─── PROVIDED MATERIAL
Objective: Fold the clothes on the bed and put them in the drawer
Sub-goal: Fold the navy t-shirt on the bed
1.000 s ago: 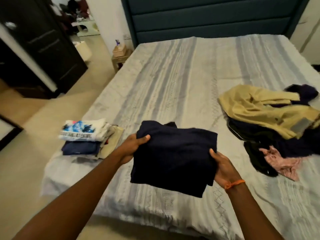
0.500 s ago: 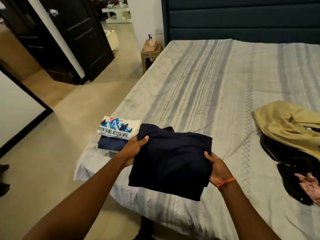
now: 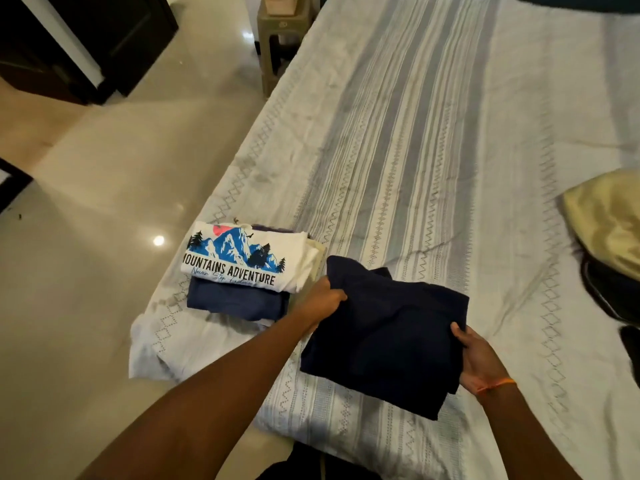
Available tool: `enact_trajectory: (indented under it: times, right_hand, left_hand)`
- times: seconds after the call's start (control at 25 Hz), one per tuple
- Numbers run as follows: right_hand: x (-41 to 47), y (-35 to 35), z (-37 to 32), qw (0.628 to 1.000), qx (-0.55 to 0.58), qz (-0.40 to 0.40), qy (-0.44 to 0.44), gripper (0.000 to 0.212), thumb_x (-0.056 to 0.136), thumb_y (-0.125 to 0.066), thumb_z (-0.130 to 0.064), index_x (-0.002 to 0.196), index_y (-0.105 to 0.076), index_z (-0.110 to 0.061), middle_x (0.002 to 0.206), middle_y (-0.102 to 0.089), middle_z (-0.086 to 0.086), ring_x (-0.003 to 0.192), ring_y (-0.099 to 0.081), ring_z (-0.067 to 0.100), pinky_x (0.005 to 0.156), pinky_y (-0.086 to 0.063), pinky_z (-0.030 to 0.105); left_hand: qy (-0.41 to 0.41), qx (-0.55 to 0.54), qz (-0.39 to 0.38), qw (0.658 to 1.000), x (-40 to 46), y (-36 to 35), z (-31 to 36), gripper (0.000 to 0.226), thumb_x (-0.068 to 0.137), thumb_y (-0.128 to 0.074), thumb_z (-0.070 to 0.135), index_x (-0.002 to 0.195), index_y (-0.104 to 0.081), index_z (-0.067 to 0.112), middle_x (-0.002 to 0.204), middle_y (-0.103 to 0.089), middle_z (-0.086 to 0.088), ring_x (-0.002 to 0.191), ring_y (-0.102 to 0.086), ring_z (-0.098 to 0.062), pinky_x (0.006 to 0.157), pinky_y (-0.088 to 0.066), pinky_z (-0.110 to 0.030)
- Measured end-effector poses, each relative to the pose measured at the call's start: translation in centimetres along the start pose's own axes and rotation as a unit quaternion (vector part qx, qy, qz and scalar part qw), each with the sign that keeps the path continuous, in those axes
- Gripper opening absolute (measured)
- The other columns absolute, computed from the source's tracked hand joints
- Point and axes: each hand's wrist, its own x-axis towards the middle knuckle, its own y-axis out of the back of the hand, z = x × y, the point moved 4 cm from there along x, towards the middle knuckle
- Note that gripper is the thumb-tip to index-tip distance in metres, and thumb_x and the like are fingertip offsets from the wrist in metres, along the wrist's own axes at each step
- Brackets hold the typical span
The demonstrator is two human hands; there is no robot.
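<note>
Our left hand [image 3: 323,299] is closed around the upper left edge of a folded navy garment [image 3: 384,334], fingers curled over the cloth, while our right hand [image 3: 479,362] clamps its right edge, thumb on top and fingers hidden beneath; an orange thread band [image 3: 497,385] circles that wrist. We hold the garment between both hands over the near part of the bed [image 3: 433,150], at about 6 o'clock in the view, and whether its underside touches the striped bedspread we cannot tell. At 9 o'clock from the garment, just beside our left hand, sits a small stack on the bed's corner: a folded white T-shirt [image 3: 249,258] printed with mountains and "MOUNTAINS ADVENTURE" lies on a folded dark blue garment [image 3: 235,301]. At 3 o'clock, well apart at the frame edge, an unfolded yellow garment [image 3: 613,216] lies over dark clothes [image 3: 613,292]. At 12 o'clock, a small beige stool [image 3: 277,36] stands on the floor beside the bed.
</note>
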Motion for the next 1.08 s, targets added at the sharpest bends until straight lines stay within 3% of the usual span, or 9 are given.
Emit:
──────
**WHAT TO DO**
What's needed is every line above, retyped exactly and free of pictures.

**EXPECTED ANSWER**
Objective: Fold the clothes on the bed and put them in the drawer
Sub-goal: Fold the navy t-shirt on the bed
1.000 s ago: 
0.500 s ago: 
now: 
Available tool: `enact_trajectory: (indented under it: times, right_hand, left_hand)`
- times: seconds after the call's start (control at 25 Hz), one per tuple
- Numbers run as follows: right_hand: x (-41 to 47), y (-35 to 35), z (-37 to 32), qw (0.628 to 1.000), qx (-0.55 to 0.58), qz (-0.40 to 0.40), qy (-0.44 to 0.44), gripper (0.000 to 0.212), thumb_x (-0.056 to 0.136), thumb_y (-0.125 to 0.066), thumb_z (-0.130 to 0.064), index_x (-0.002 to 0.196), index_y (-0.105 to 0.076), index_z (-0.110 to 0.061), middle_x (0.002 to 0.206), middle_y (-0.102 to 0.089), middle_z (-0.086 to 0.086), ring_x (-0.003 to 0.192), ring_y (-0.099 to 0.081), ring_z (-0.067 to 0.100), pinky_x (0.005 to 0.156), pinky_y (-0.086 to 0.063), pinky_z (-0.030 to 0.105); left_hand: qy (-0.41 to 0.41), qx (-0.55 to 0.54), qz (-0.39 to 0.38), qw (0.658 to 1.000), x (-40 to 46), y (-36 to 35), z (-31 to 36), gripper (0.000 to 0.226), thumb_x (-0.068 to 0.137), thumb_y (-0.128 to 0.074), thumb_z (-0.070 to 0.135), index_x (-0.002 to 0.195), index_y (-0.104 to 0.081), index_z (-0.067 to 0.112), middle_x (-0.002 to 0.204), middle_y (-0.103 to 0.089), middle_z (-0.086 to 0.088), ring_x (-0.002 to 0.191), ring_y (-0.102 to 0.086), ring_z (-0.098 to 0.062), pinky_x (0.006 to 0.157), pinky_y (-0.088 to 0.066), pinky_z (-0.110 to 0.030)
- Measured end-effector poses, each relative to the pose measured at the call's start: translation in centimetres along the start pose's own axes and rotation as a unit quaternion (vector part qx, qy, qz and scalar part qw), each with the sign that keeps the path continuous, in those axes
- Gripper opening absolute (measured)
- The other columns absolute, computed from the source's tracked hand joints
- Point and axes: each hand's wrist, its own x-axis towards the middle knuckle, its own y-axis out of the back of the hand, z = x × y, the point moved 4 cm from there along x, towards the middle knuckle
- Note that gripper is the thumb-tip to index-tip distance in metres, and thumb_x and the like are fingertip offsets from the wrist in metres, along the wrist's own axes at each step
- Brackets hold the typical span
The demonstrator is two human hands; there is no robot.
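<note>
Our left hand [image 3: 323,299] is closed around the upper left edge of a folded navy garment [image 3: 384,334], fingers curled over the cloth, while our right hand [image 3: 479,362] clamps its right edge, thumb on top and fingers hidden beneath; an orange thread band [image 3: 497,385] circles that wrist. We hold the garment between both hands over the near part of the bed [image 3: 433,150], at about 6 o'clock in the view, and whether its underside touches the striped bedspread we cannot tell. At 9 o'clock from the garment, just beside our left hand, sits a small stack on the bed's corner: a folded white T-shirt [image 3: 249,258] printed with mountains and "MOUNTAINS ADVENTURE" lies on a folded dark blue garment [image 3: 235,301]. At 3 o'clock, well apart at the frame edge, an unfolded yellow garment [image 3: 613,216] lies over dark clothes [image 3: 613,292]. At 12 o'clock, a small beige stool [image 3: 277,36] stands on the floor beside the bed.
</note>
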Motion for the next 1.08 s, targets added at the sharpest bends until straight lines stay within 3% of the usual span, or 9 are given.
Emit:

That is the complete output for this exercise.